E’ Fuocoammare di Gianfranco Rosi il film italiano candidato all’Oscar per il miglior film in lingua non inglese. Il film documentario, che racconta la vita quotidiana a Lampedusa tra normalita’ e dramma con gli sbarchi dei migranti, ha vinto anche l’Orso d’Oro a Berlino. Il regista commenta: ‘E un film di tutti. Spero che contribuisca a rompere i muri’. Critico Sorrentino: Scelta masochista, poteva correre fra i documentari.
“Sono molto felice. Questa candidatura va oltre il mio film. In questi 8 mesi il film è stato distribuito in più di 60 paesi. E mi sembra essere diventato un film di tutti. In un mondo in cui si continuano a erigere muri e barriere spero che questo film possa seguire le parole di Obama: chi costruisce dei muri costruisce una prigione per sé stesso”. Così Gianfranco Rosi, raggiunto a Parigi il giorno dell’opening per la sua uscita in Francia, commenta la candidatura italiana per la corsa all’Oscar del suo ‘Fuocoammare’, già Orso d’Oro a Berlino. “Meryl Streep mi disse a Berlino: ‘Vorrei che il tuo film arrivasse agli Oscar’. Sarebbe davvero un sogno portare a Los Angeles Pietro Bartolo, Samuele e Peppino”, aggiunge il regista. “Il film -sottolinea Rosi- è iscritto agli Oscar anche nella categoria dei documentari. (E’ anche candidato per l’European Academy). Ringrazio la commissione per aver scelto un film documentario a rappresentare l’Italia. Ho appena scoperto che anche l’Ucraina lo ha fatto. Questo testimonia che il confine tra cinema e documentario è sempre più labile”. “Da febbraio non mi sono mai fermato. Sono in giro in tutto il mondo come una trottola. Il messaggio di questo film arriva forte e chiaro. Ed è necessario che io lo accompagni il più possibile nel suo viaggio, anche se i paesi in cui è stato distribuito sono più di 60 e non potrò essere presente dappertutto, ma faccio il possibile spesso al fianco del magnifico Pietro Bartolo, vero testimone di questo film. Anche in questo momento che sono a Parigi per l’uscita del film in Francia”.

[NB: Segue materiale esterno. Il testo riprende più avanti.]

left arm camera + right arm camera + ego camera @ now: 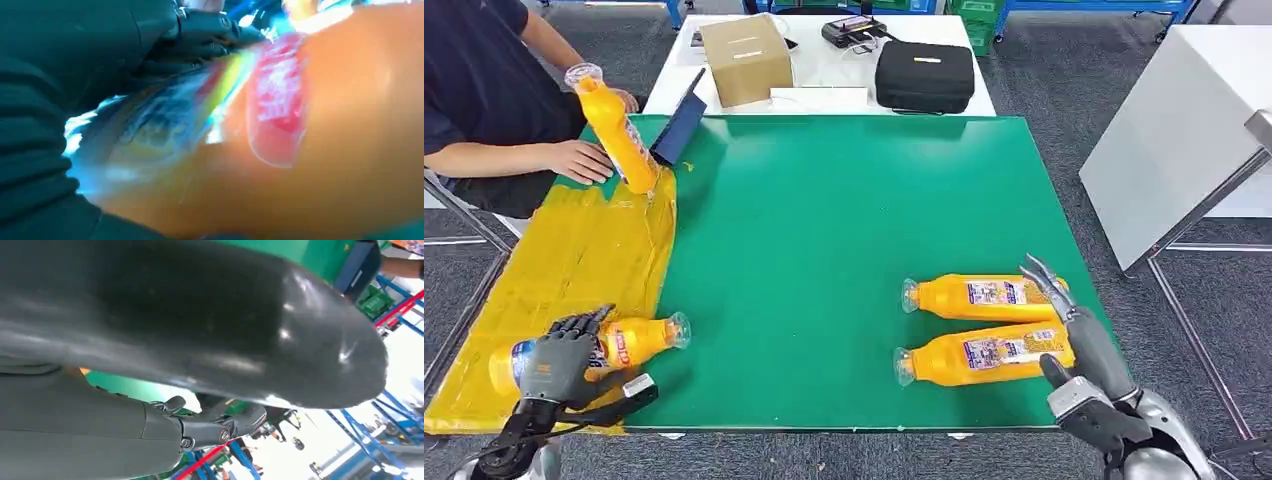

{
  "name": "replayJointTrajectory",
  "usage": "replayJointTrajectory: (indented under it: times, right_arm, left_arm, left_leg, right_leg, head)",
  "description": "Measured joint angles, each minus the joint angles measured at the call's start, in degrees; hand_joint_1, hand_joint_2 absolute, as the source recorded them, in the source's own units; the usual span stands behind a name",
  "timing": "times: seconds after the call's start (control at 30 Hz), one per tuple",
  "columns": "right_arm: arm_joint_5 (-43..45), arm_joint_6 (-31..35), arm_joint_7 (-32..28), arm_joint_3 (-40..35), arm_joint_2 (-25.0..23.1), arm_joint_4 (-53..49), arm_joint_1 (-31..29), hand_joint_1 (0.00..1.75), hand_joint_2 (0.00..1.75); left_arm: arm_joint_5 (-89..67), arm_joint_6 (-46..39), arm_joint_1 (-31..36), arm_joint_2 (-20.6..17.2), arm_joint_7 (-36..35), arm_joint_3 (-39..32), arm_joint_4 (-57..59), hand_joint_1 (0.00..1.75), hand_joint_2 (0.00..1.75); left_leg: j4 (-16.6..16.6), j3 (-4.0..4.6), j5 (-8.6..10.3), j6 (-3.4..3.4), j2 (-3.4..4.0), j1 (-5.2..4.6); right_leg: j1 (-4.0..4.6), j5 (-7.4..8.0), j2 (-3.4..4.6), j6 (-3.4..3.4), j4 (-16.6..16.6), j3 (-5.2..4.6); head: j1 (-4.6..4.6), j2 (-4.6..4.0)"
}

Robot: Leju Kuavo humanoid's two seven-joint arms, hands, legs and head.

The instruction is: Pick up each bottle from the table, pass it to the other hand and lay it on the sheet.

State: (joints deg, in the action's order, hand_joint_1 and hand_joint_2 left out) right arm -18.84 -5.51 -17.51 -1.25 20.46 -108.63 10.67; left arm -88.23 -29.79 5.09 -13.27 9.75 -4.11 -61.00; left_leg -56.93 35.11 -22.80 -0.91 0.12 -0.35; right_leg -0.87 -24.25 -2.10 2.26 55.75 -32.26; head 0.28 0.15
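**One bottle going down on the sheet, two still waiting on the table**

Head view: At the lower left of the frame the left hand (pixel 559 358) is wrapped over an orange bottle (pixel 629 340) that lies on the yellow sheet (pixel 574 255). Its long axis runs almost straight across the picture, cap end to the right and reaching just past the sheet's edge onto the green table (pixel 824 220). I judge this bottle to be at the laying-down step, not yet let go. At the lower right two more bottles lie side by side on the green, well apart from the sheet: the upper bottle (pixel 984 296) and the lower bottle (pixel 984 355), both with long axes across the frame and caps pointing left. The right hand (pixel 1064 320) rests by their base ends with fingers extended, gripping nothing. At the upper left a person's hand (pixel 579 160) steadies a fourth bottle (pixel 616 128), tilted, on the sheet's far end, cap uppermost. So two bottles look still to be picked, passed and laid.

Left wrist view: The orange bottle (pixel 350 125) sits close against the lens, its red label showing, with dark fingers (pixel 210 35) curled over it at the upper part of the picture. The hold looks firm.

Right wrist view: A thick grey thumb (pixel 200 325) crosses the upper frame, darker fingers (pixel 225 425) lie stretched out below it, and nothing is between them.
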Motion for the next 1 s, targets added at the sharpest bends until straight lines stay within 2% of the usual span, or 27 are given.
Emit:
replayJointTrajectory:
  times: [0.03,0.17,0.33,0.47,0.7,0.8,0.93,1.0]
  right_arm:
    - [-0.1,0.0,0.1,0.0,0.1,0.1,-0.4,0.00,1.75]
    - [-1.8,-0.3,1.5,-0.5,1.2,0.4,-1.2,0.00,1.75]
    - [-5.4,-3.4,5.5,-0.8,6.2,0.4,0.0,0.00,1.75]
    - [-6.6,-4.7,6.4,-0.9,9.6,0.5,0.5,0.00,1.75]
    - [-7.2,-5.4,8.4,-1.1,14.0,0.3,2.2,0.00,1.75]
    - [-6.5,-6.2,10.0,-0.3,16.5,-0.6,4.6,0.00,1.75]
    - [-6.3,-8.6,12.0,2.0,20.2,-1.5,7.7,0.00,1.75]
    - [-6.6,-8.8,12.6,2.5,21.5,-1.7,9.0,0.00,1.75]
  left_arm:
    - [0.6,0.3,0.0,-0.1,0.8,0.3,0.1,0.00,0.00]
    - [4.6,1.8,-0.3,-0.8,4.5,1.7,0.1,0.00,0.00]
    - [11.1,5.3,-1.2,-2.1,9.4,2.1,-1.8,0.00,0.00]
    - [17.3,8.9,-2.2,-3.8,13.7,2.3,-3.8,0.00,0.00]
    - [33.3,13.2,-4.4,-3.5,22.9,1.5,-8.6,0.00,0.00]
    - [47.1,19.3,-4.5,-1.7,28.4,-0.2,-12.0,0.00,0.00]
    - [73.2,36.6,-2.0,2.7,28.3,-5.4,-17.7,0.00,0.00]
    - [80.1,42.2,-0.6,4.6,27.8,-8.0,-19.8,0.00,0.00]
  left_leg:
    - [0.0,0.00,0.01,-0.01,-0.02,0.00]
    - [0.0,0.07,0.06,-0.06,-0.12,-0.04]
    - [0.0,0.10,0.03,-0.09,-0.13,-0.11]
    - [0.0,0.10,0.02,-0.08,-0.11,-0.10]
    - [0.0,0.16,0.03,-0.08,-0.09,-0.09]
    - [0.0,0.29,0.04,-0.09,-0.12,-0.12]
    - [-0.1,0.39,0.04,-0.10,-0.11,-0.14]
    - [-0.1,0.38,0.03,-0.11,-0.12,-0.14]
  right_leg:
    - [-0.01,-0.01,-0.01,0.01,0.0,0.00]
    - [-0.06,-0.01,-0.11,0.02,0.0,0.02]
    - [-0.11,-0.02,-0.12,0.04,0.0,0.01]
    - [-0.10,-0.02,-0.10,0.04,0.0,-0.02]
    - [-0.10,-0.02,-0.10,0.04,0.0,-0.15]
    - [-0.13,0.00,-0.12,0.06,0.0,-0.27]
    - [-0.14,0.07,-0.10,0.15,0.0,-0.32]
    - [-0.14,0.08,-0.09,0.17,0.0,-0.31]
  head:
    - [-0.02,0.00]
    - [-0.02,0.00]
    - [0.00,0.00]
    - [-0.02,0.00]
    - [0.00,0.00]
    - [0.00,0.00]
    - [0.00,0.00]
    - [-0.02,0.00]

”Fuocoammare e’ un bellissimo film, ma andava candidato all’Oscar nella categoria dei documentari. Questa scelta e’ un inutile masochistico depotenziamento del cinema italiano che quest’anno poteva portare agli Oscar due film: un film di finzione che secondo me avrebbe avuto molte chance e’ Indivisibili di Edoardo De Angelis, mentre Fuocoammare puo’ concorrere e vincere nella categoria dei documentari”. Cosi’ su Repubblica.it il premio Oscar Paolo Sorrentino, uno dei nove membri della commissione che oggi ha votato come candidato italiano agli Oscar ‘Fuocoammare’ di Giancarlo Rosi. Gli altri membri della commissione di selezione erano Nicola Borrelli, Direttore Generale, Cinema del Ministero per i Beni e le Attivita’ Culturali; Tilde Corsi, produttrice; Osvaldo De Santis, distributore; Piera Detassis, giornalista; Enrico Magrelli, giornalista; Francesco Melzi D’Eril, distributore; Roberto Sessa, produttore e Sandro Veronesi, scrittore. Se Fuocoammare entrera’ nella rosa dei candidati, selezionato tra le varie proposte dei singoli paesi, si sapra’ il 24 gennaio 2017, mentre la cerimonia di consegna degli Oscar si terra’ a Los Angeles domenica 26 febbraio.